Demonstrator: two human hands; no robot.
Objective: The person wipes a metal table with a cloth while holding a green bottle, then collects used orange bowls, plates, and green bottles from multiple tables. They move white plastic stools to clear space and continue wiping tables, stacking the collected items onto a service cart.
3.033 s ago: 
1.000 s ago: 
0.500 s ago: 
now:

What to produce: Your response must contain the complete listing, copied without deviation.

The answer:
Demonstrator: two human hands; no robot.
Objective: The person wipes a metal table with a cloth while holding a green bottle, then collects used orange bowls, plates, and green bottles from multiple tables. They move white plastic stools to clear space and continue wiping tables, stacking the collected items onto a service cart.
3.033 s ago: 
1.000 s ago: 
0.500 s ago: 
now:

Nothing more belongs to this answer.